From impressive New Year’s parties in El Gouna, to the annual AUC after-grad celebration, Beyond Entertainment’s roster features a wide range of clients. Having dominated the party scene for over a decade, it might seem like there are no dreams left to be accomplished by this party connoisseur; but Banna still has a very important goal in mind. “I want to put Egypt on the map in terms of attracting A-list artists. What is missing completely from the party scene in this country is the presence of global artists, and in light of the devaluation it’s very hard to execute an event without a big budget. Additionally, due to a series of previous events with global artists which, unfortunately, were chaotic and unsuccessful, securing the presence of international names is not easy. You will find that international artists are worried about coming to Egypt, either because they personally have had a bad experience, which makes them think twice about returning, or they may have heard that it was not a great experience for their colleagues, which makes them refuse to consider a proposal to perform here,” he explains.

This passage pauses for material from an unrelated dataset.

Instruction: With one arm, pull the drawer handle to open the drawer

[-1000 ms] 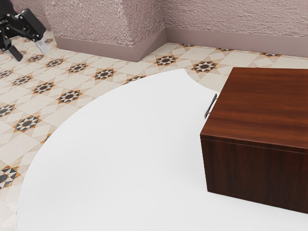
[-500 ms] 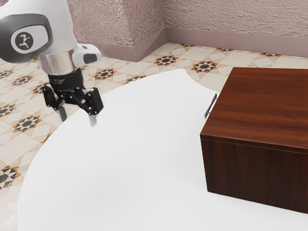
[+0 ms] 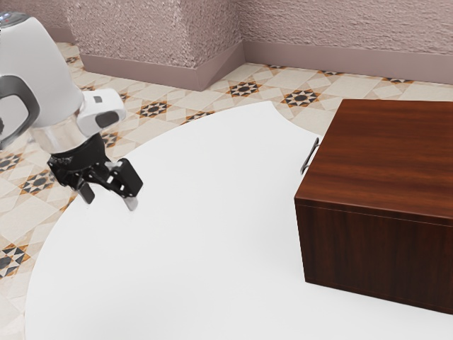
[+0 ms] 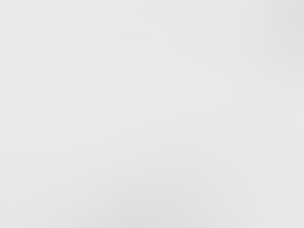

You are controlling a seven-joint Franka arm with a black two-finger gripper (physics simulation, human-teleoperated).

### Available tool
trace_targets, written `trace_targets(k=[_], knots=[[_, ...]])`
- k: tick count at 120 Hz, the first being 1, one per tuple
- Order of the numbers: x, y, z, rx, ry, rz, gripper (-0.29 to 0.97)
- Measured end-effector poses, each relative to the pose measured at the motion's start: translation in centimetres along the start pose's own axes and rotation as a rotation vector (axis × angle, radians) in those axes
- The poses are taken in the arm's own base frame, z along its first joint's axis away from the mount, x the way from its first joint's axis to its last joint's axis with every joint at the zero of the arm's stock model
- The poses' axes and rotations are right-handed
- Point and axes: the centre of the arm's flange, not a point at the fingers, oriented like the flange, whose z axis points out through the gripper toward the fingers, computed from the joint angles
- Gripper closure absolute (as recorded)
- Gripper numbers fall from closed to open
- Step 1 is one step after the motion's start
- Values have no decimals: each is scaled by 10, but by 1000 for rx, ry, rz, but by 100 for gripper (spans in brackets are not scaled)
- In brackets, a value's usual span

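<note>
Exterior view: the hand [image 3: 110, 200] hovers at nine o'clock above the counter [image 3: 212, 234], fingers spread, likely ready to straddle the drawer handle [image 3: 309, 156], which sits well apart at its three o'clock.

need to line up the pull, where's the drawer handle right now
In the exterior view, the drawer handle is on the left-facing front of the brown cabinet, right of centre, above the white table. The open gripper hangs far toward the view's left.

White table [image 3: 212, 241], wooden drawer cabinet [image 3: 382, 205] on it
</note>
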Motion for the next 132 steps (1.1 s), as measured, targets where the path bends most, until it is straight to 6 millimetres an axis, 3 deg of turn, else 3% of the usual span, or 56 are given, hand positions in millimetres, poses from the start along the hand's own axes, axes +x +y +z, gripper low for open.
trace_targets(k=[10,24,38,62,70,76,88,114,132], knots=[[21,-6,6,-49,20,-6,0],[27,5,-14,-71,63,24,0],[32,8,-5,-63,47,27,0],[50,12,28,-138,16,-24,0],[55,11,29,-201,16,-56,0],[61,14,18,-238,45,-69,0],[77,29,-3,-289,102,-85,0],[92,76,27,-302,94,-77,0],[96,88,32,-345,97,-91,0]])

Despite being deeply involved in the party scene in Egypt, this smooth operator is actually a low-key personality and is difficult to discern amidst a crowd of people. He explains, “I was never into being a public figure. I only started using Facebook and Instagram for the company, not for myself. I’m not the person who will go on stage and take a picture with the artist or post about my work; it is not my character. I prefer being behind the scenes and making sure things are going the right way. Taking the credit and being a public figure is not really my cup of tea.”

eniGma Questionnaire

What aspect of your personality would you like to change?
My friends say I’m selfish.

What’s one thing you like to do when you’re not working?
Partying, working out and spending time with friends.

What’s your favourite part about your job?
Connecting with people.

What was your first ever job?
I was a DJ at a party for my first girlfriend at BISC; I was 18 then. She chose me because I was mixing when we were spending time together, that was the first time someone paid me for my services.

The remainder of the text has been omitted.